▸ What is being asked
The pictures stay out; all of the data is to be printed exactly.

= = =

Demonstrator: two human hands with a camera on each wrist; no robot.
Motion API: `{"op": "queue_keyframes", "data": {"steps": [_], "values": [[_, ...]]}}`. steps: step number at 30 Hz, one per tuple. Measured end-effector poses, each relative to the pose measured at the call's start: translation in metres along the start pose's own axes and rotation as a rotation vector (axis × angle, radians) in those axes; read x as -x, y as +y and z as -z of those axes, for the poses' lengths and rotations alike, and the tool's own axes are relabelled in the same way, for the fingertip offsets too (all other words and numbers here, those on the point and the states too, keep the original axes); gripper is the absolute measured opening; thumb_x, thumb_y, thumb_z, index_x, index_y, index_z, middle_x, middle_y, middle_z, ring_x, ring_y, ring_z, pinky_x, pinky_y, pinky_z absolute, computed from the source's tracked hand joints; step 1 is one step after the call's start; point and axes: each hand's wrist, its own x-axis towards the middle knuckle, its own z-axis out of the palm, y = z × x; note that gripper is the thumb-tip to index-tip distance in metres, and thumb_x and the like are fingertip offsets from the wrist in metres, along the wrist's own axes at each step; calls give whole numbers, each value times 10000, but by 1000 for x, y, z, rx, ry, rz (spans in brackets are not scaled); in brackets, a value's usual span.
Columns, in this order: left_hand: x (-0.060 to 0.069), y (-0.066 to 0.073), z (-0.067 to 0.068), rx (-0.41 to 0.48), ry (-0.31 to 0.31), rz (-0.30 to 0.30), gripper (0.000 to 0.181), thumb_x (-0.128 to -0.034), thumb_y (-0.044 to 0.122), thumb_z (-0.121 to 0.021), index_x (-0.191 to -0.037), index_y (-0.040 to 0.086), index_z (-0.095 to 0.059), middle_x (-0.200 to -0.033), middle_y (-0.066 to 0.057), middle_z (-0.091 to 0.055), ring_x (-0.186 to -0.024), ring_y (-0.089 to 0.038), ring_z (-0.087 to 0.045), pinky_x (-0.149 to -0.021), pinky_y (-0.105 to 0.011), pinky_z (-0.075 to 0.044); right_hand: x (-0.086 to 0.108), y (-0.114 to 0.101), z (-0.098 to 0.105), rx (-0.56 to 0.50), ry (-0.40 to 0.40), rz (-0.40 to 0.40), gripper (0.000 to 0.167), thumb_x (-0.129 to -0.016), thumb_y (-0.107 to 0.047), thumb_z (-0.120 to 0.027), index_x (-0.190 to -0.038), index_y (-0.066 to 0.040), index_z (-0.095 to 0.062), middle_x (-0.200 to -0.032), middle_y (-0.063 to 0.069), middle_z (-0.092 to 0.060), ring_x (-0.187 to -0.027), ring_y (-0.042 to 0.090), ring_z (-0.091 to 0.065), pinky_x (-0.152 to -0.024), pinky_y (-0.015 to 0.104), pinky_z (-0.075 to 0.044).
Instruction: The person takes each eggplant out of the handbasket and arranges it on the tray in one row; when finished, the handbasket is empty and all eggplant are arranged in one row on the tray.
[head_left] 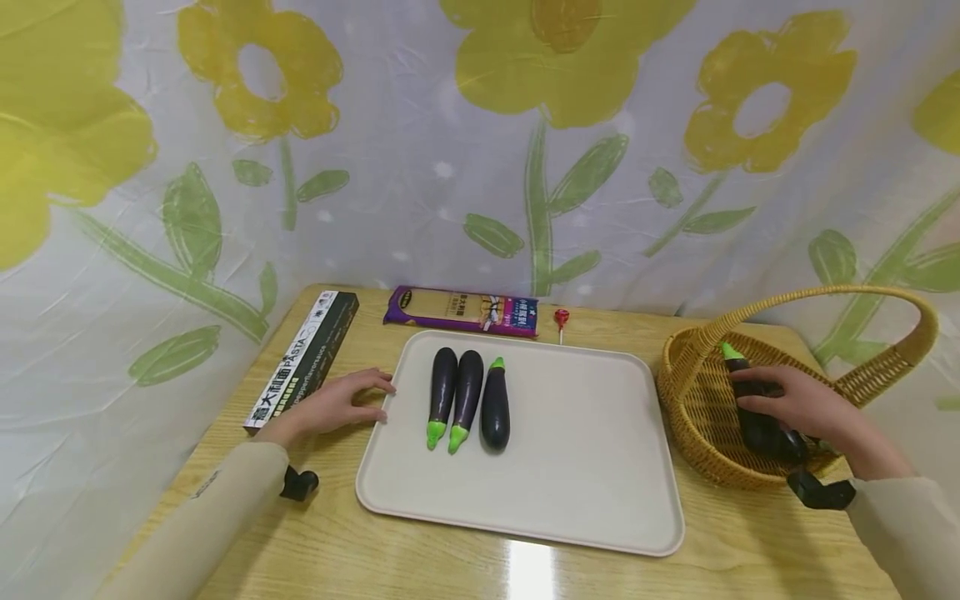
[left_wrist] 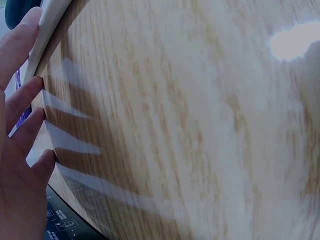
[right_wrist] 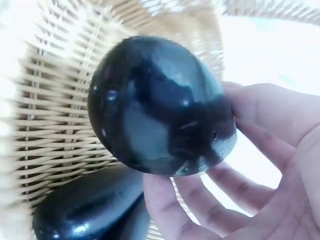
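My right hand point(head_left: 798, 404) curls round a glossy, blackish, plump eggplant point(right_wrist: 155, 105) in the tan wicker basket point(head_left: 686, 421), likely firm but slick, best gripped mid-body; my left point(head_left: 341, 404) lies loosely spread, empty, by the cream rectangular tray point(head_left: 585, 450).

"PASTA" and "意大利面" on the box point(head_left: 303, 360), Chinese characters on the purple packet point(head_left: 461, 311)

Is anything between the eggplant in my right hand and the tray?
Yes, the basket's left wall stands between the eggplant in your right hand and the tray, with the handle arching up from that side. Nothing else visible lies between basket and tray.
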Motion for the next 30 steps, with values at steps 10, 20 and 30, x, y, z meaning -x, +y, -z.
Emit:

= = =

▸ Response
Demonstrator: two human hands with a camera on each wrist; no robot.
Motion API: `{"op": "queue_keyframes", "data": {"steps": [_], "values": [[_, ...]]}}`. steps: step number at 30 Hz, one per tuple. Measured end-effector poses, each relative to the pose measured at the call's start: translation in metres along the start pose's own axes and rotation as a rotation vector (axis × angle, radians) in those axes; read x as -x, y as +y and z as -z of those axes, for the poses' lengths and rotations alike, and the tool's own axes are relabelled in the same way, for the fingertip offsets too (all other words and numbers here, those on the point and the states too, keep the original axes); gripper is the absolute measured opening; thumb_x, thumb_y, thumb_z, index_x, index_y, index_z, middle_x, middle_y, middle_z, ring_x, ring_y, ring_z, pinky_x, pinky_y, pinky_z absolute, computed from the source's tracked hand joints; step 1 is one step after the call's start; point and axes: each hand's wrist, its own x-axis towards the middle knuckle, its own z-axis out of the palm, y = z × x; note that gripper is the thumb-tip to index-tip distance in metres, and thumb_x and the like are fingertip offsets from the wrist in metres, along the wrist's own axes at each step; calls give whole numbers, each value times 10000, but by 1000 for x, y, z, rx, ry, rz (spans in brackets are not scaled); in brackets, a value's usual span.
Columns, in this order: left_hand: x (-0.060 to 0.069), y (-0.066 to 0.073), z (-0.067 to 0.068), rx (-0.41 to 0.48), ry (-0.31 to 0.31), rz (-0.30 to 0.30), gripper (0.000 to 0.181), thumb_x (-0.128 to -0.034), thumb_y (-0.044 to 0.122), thumb_z (-0.121 to 0.021), index_x (-0.191 to -0.037), index_y (-0.040 to 0.086), index_z (-0.095 to 0.059), middle_x (-0.200 to -0.033), middle_y (-0.066 to 0.057), middle_z (-0.091 to 0.055), ring_x (-0.186 to -0.024), ring_y (-0.089 to 0.038), ring_z (-0.087 to 0.045), pinky_x (-0.149 to -0.021), pinky_y (-0.105 to 0.011), pinky_z (-0.075 to 0.044); right_hand: x (-0.086 to 0.108), y (-0.114 to 0.101), z (-0.098 to 0.105), rx (-0.56 to 0.50), ry (-0.40 to 0.40), rz (-0.40 to 0.40), gripper (0.000 to 0.167), thumb_x (-0.129 to -0.016), thumb_y (-0.107 to 0.047), thumb_z (-0.120 to 0.027), index_x (-0.190 to -0.038), index_y (-0.066 to 0.040), index_z (-0.095 to 0.062), middle_x (-0.200 to -0.032), middle_y (-0.063 to 0.069), middle_z (-0.092 to 0.060), ring_x (-0.187 to -0.027), ring_y (-0.042 to 0.090), ring_z (-0.091 to 0.065), pinky_x (-0.152 to -0.024), pinky_y (-0.015 to 0.104), pinky_z (-0.075 to 0.044).
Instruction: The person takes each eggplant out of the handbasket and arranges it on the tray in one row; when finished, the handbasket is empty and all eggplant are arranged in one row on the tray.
[head_left] 
[left_wrist] 
[right_wrist] 
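My right hand point(head_left: 798, 404) curls round a glossy, blackish, plump eggplant point(right_wrist: 155, 105) in the tan wicker basket point(head_left: 686, 421), likely firm but slick, best gripped mid-body; my left point(head_left: 341, 404) lies loosely spread, empty, by the cream rectangular tray point(head_left: 585, 450).

"PASTA" and "意大利面" on the box point(head_left: 303, 360), Chinese characters on the purple packet point(head_left: 461, 311)

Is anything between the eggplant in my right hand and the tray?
Yes, the basket's left wall stands between the eggplant in your right hand and the tray, with the handle arching up from that side. Nothing else visible lies between basket and tray.
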Motion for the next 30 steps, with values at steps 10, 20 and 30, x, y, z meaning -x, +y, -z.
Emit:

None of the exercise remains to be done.